**Task requirements**.
Please repeat the data exactly, leaving nothing out.

----

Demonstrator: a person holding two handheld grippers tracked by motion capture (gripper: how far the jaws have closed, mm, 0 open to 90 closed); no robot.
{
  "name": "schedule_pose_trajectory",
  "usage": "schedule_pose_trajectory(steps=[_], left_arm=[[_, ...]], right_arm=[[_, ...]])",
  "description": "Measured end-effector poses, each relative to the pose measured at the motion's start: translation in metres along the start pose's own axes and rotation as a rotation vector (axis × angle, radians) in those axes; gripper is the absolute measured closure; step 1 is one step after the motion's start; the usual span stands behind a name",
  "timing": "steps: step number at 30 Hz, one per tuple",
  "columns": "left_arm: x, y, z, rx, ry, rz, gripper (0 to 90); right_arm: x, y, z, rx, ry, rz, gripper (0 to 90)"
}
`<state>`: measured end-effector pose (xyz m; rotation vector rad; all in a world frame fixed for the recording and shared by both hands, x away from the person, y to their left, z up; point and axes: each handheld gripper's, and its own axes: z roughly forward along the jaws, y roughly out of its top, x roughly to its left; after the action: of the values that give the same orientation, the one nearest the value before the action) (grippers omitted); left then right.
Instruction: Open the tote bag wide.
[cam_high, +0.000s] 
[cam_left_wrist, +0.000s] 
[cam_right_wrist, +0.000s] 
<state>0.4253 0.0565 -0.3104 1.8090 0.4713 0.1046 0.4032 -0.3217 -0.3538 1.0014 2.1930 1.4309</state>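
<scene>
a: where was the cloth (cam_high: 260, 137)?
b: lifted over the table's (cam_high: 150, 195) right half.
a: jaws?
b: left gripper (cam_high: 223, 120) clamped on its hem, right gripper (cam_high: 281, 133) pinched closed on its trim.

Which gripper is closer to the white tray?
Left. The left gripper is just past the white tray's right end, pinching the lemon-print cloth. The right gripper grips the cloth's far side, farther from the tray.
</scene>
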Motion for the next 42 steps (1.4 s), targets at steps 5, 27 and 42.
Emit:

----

**Expected answer**.
Demonstrator: a person holding two handheld grippers tracked by motion capture (gripper: how far the jaws have closed, mm, 0 open to 90 closed); no robot.
{
  "name": "schedule_pose_trajectory",
  "usage": "schedule_pose_trajectory(steps=[_], left_arm=[[_, ...]], right_arm=[[_, ...]])",
  "description": "Measured end-effector poses, each relative to the pose measured at the motion's start: translation in metres along the start pose's own axes and rotation as a rotation vector (axis × angle, radians) in those axes; gripper is the absolute measured closure; step 1 is one step after the motion's start; the usual span stands behind a name",
  "timing": "steps: step number at 30 Hz, one per tuple",
  "columns": "left_arm: x, y, z, rx, ry, rz, gripper (0 to 90); right_arm: x, y, z, rx, ry, rz, gripper (0 to 90)"
}
`<state>`: measured end-effector pose (xyz m; rotation vector rad; all in a world frame fixed for the recording and shared by both hands, x away from the person, y to their left, z up; point and axes: each handheld gripper's, and its own axes: z roughly forward along the jaws, y roughly out of its top, x roughly to its left; after the action: of the values that give the same orientation, the one nearest the value before the action) (grippers omitted); left then right.
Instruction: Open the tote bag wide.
[cam_high, +0.000s] 
[cam_left_wrist, +0.000s] 
[cam_right_wrist, +0.000s] 
<state>0.4253 0.0565 -0.3104 1.8090 0.4713 0.1046 0.4032 -0.3217 -0.3538 1.0014 2.1930 1.4309</state>
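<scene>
a: where was the cloth (cam_high: 260, 137)?
b: lifted over the table's (cam_high: 150, 195) right half.
a: jaws?
b: left gripper (cam_high: 223, 120) clamped on its hem, right gripper (cam_high: 281, 133) pinched closed on its trim.

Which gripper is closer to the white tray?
Left. The left gripper is just past the white tray's right end, pinching the lemon-print cloth. The right gripper grips the cloth's far side, farther from the tray.
</scene>
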Motion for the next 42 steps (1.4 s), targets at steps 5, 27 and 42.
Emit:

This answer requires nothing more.